In 1932, two members "flew away" from the Zagreb hut to Belgium and formed a new hut on the First of November. Earlier, such an association of senior platoon members already existed here. At the same time there is a hut of senior plastuns named after "January 22" in Vienna. They were engaged in stratum training in the Alps, organized meetings, read essays, opened schools for Ukrainian children, conducted German language courses, celebrated national holidays.

In England, as early as 1919, a stratum organization was founded in the Ukrainian colony in Manchester.

SUPE maintained contacts with reservoir nests on the American continent. In the United States at that time there were separate strata wives. In one of them, back in the 1920s, K. Shutak-Kedrovska, an emigrant recorder, worked actively. There were formation divisions in Philadelphia, New York (2 huts). Evidence that they were very active is their participation in the first American Scout Jamboree in 1937.

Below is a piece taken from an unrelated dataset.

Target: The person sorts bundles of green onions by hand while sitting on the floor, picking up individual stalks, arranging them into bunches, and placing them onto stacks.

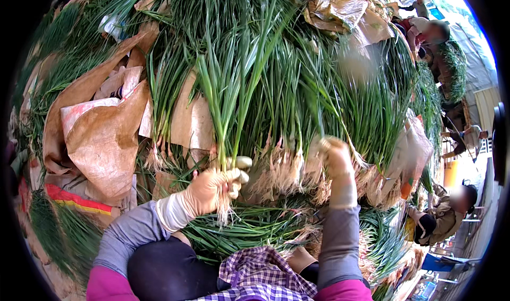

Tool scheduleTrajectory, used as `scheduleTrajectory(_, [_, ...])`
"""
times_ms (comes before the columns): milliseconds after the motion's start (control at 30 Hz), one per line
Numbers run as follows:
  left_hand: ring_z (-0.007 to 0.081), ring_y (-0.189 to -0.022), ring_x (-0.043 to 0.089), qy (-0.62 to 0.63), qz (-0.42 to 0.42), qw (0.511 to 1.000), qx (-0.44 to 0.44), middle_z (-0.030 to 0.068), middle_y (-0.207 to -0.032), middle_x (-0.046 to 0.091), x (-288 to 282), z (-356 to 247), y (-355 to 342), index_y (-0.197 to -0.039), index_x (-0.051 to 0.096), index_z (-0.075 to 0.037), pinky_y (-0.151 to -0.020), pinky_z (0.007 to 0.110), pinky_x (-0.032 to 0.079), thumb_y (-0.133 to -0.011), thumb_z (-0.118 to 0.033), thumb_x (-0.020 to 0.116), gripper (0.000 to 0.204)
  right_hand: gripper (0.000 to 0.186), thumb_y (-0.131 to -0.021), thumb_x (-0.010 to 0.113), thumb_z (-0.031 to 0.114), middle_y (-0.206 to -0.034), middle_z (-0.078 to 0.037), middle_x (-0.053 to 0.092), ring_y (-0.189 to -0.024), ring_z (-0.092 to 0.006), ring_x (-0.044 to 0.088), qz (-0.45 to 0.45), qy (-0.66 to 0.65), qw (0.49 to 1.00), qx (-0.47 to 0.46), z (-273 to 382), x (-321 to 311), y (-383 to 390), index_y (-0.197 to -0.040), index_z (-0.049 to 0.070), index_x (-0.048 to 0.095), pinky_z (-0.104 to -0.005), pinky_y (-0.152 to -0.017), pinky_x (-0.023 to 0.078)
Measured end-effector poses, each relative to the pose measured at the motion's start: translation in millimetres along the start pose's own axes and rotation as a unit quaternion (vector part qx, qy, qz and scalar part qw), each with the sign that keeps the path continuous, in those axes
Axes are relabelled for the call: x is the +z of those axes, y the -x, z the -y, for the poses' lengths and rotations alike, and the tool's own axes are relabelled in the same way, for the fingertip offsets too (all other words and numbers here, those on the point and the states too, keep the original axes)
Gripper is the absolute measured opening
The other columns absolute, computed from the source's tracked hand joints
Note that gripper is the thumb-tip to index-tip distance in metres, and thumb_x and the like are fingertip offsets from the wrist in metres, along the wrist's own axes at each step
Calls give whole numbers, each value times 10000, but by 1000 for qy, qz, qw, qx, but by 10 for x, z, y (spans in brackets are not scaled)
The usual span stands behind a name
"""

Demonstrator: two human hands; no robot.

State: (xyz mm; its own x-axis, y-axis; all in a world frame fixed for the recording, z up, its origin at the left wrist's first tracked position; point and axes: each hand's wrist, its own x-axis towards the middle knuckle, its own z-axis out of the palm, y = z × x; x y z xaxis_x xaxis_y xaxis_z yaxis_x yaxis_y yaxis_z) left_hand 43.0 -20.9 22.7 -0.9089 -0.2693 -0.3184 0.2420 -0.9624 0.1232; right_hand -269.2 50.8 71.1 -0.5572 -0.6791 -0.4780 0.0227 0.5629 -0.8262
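Observation:
My gloved left hand (pixel 212 187) is closed around a small bunch of green garlic (pixel 226 109). The bunch stands nearly upright, its long leaves pointing away from me and its pale roots hanging below my fist. My right hand (pixel 337 156), also gloved, is over the root ends of a wide row of green garlic (pixel 281 163). Its fingers look curled in and are slightly blurred; what they hold, if anything, is hidden. Just right of that hand, a single pale stalk (pixel 345 133) lies slanted across the row.
Brown paper sacking (pixel 106 141) lies crumpled at the left, with more torn sacking (pixel 345 9) at the far right. More green garlic (pixel 239 229) lies crosswise close to my lap. Along the right side, a person in a tan jacket (pixel 443 221) sits, and other people are farther back.

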Motion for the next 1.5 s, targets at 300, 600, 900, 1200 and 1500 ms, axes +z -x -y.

In France, there was a hut of senior platoon and the youth department. S. Petliuri. As a rule, the Ukrainian stratum in this country united young people not older than 15 years of age. They conducted Ukrainian studies courses, arranged excursions, kept in touch with French scouts, which testified to the whole world that Ukraine lives, fights for its statehood and that victory is for it.

The Plast leadership in France, together with the Ukrainian community, organized a monthly Plast camp in 1937, in which 56 Ukrainian children took part. This was the first Ukrainian formation camp in the country, and its commandant was a prominent Ukrainian teacher S. Siropolko.

But a separate page in the formation movement stands out his activity in the Ukrainian gymnasium, which worked in Prague at the Ukrainian Higher Pedagogical Institute named after Drahomanov (1925-1933). It originated on the basis of a school of Ukrainian platoon members interned in the village of Schepiorno, 4 km from the Polish city of Kalisz. Conditions in this school were difficult – real cold and hunger, so it was decided to transport the children to Prague, and the internment camp was liquidated.